Multi-task learning on partially labeled datasets via invariant/equivariant semi-supervised learning
Pith reviewed 2026-05-20 13:52 UTC · model grok-4.3
The pith
Invariant and equivariant semi-supervised learning outperform supervised baselines for multi-task models on partially labeled datasets.
A machine-rendered reading of the paper's core claim, the machinery that carries it, and where it could break.
Core claim
The paper claims that both invariant semi-supervised learning via FixMatch and equivariant via Dense FixMatch outperform supervised baselines in multi-task settings on partially labeled data for detection and segmentation, with larger gains at lower label counts and generally stronger results from the equivariant approach.
What carries the argument
Consistency regularization across tasks using shared images with differently structured outputs, implemented through FixMatch for prediction invariance and Dense FixMatch for equivariance to geometric transformations.
If this is right
- Performance improvements are most pronounced with fewer labeled samples available for a given task.
- Equivariant semi-supervised learning generally produces better results than the invariant approach.
- The methods work for common computer vision tasks including object detection and semantic segmentation.
- The benefits persist across different sizes of annotated subsets and varying overlaps in label sets.
Where Pith is reading between the lines
- This approach may help lower the cost of annotating large multi-task datasets by using the same images for multiple purposes.
- Similar consistency techniques could be applied to other combinations of tasks beyond detection and segmentation.
- Testing on additional datasets would help determine if the gains generalize to different domains.
Load-bearing premise
The consistency assumptions underlying FixMatch and Dense FixMatch hold when the same image is used for two tasks with differently structured outputs and when the label sets for the tasks have arbitrary overlap.
What would settle it
An experiment on Cityscapes or BDD100K where semi-supervised multi-task models show no improvement or worse performance than the supervised baseline with reduced labeled samples for one task would falsify the central claim.
Figures
read the original abstract
We investigate the potential of invariant and equivariant semi-supervised learning for addressing the challenges of training multi-task models on partially labeled datasets with differently structured output tasks. Specifically, we use the popular FixMatch method for invariant semi-supervised learning and its equivariant extension Dense FixMatch. We evaluate their performance on the Cityscapes and BDD100K datasets in the context of the prevalent object detection and semantic segmentation tasks in computer vision.
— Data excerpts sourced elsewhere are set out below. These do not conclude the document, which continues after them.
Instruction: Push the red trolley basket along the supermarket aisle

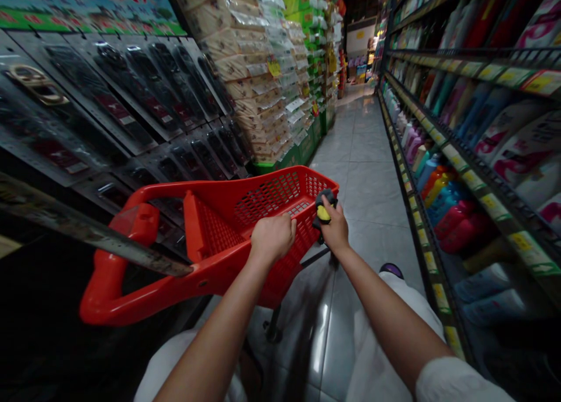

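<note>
A red plastic shopping cart (219,285) stands in front of me, turned so that its handle is at the left. My left hand (274,236) is closed over the near rim of its basket, with the fingertips mostly hidden. At the basket's far right corner, my right hand (336,224) grips a small black-and-yellow tape measure (324,212), held against the rim. Whether any tape runs between the two hands I cannot make out. The basket's perforated inside (272,200) shows between the rims.
Packaged belts hang on a display rack (127,92) at left. Behind it rise stacked tan packs (245,69) and green boxes (307,16). Shelves with bottles (447,197) line the right side. A scuffed pole (87,224) crosses the cart's handle. Tiled floor (363,133) runs down the aisle.
</note>
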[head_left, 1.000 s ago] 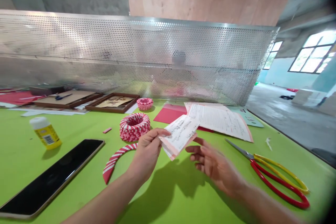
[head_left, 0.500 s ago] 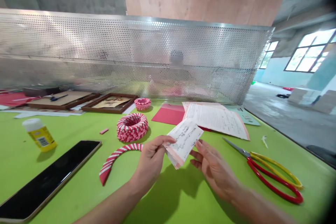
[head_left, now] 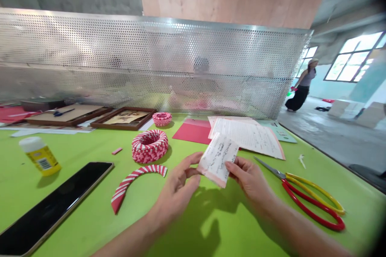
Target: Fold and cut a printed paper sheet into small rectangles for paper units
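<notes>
A small folded white paper [head_left: 219, 159] with handwriting and pinkish edges is held above the green table. My right hand [head_left: 247, 172] pinches its right side between thumb and fingers. At the paper's left edge is my left hand [head_left: 183, 180], its thumb lifted off the paper and its fingers apart, fingertips partly behind the sheet. To the left lie a curved red-and-white striped paper piece [head_left: 132, 181] and a thick striped ring [head_left: 150, 145]. Long scissors [head_left: 283, 176] with one yellow and one red handle lie to the right.
A phone [head_left: 54, 209] and a glue stick [head_left: 40, 156] are at the left. Behind are a smaller ring [head_left: 162, 119], red paper [head_left: 192, 131], written sheets [head_left: 247, 136] and wooden frames [head_left: 123, 118] before a perforated metal screen [head_left: 169, 64]. A person [head_left: 302, 84] walks at the far right.
My left thumb has come off the paper, and my right hand now pinches it. The paper has shifted slightly right and turned. A person has appeared in the background.
</notes>
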Demonstrator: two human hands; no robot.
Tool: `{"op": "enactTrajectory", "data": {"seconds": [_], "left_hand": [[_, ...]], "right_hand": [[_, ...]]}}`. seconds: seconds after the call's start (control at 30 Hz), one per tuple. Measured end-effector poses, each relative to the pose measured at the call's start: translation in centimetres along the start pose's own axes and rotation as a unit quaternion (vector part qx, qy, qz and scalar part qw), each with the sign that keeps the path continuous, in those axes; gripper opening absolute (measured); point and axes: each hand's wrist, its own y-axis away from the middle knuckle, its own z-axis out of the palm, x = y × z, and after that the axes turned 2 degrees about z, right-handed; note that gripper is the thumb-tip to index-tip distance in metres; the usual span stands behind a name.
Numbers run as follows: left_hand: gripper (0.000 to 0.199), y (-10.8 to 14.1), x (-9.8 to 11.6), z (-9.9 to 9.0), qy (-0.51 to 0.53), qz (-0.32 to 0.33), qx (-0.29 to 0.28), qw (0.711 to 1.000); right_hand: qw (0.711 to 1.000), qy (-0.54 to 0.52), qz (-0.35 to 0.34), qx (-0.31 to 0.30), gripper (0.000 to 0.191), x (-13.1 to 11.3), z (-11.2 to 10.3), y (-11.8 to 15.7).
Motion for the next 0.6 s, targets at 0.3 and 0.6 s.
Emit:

We consider varying sizes of the subsets annotated for each task and different overlaps among them. Our results for both invariant and equivariant semi-supervised learning outperform supervised baselines in most situations, with the most significant improvements observed when fewer labeled samples are available for a task and generally better results for the latter approach. Our study suggests that invariant/equivariant learning is a promising general direction for multi-task learning from limited labeled data.
Editorial analysis
A structured set of objections, weighed in public.
Referee Report
Summary. The paper investigates using invariant semi-supervised learning (FixMatch) and its equivariant extension (Dense FixMatch) to train multi-task models for object detection and semantic segmentation on partially labeled datasets. It evaluates the approach on Cityscapes and BDD100K across varying label subset sizes and overlaps between tasks, claiming that both methods outperform supervised multi-task baselines in most cases, with larger gains when labeled data per task is scarce and generally stronger results for the equivariant variant.
Significance. If the empirical claims hold under scrutiny, the work would offer practical value for multi-task learning in computer vision, where full per-task labeling is expensive. Adapting established SSL techniques without new cross-task losses provides a lightweight solution, and the controlled variation of label fractions and overlaps supplies a useful benchmark. The study highlights a promising direction for leveraging unlabeled data across tasks with mismatched output structures.
major comments (1)
- The central assumption that per-task pseudo-labeling via FixMatch or Dense FixMatch remains reliable when an image receives supervision for only one task is load-bearing but unaddressed. Because detection and segmentation have differently structured outputs, strong augmentations and confidence-thresholded pseudo-labels for the unlabeled task can conflict with the supervised task on the same objects (e.g., bounding-box vs. mask inconsistencies), and no cross-task consistency term is described to resolve them. This directly affects whether the reported gains on Cityscapes/BDD100K generalize.
minor comments (2)
- The abstract states consistent outperformance but provides no quantitative numbers, error bars, or details on training schedules and hyper-parameters; these should be added to the results section to allow assessment of effect sizes.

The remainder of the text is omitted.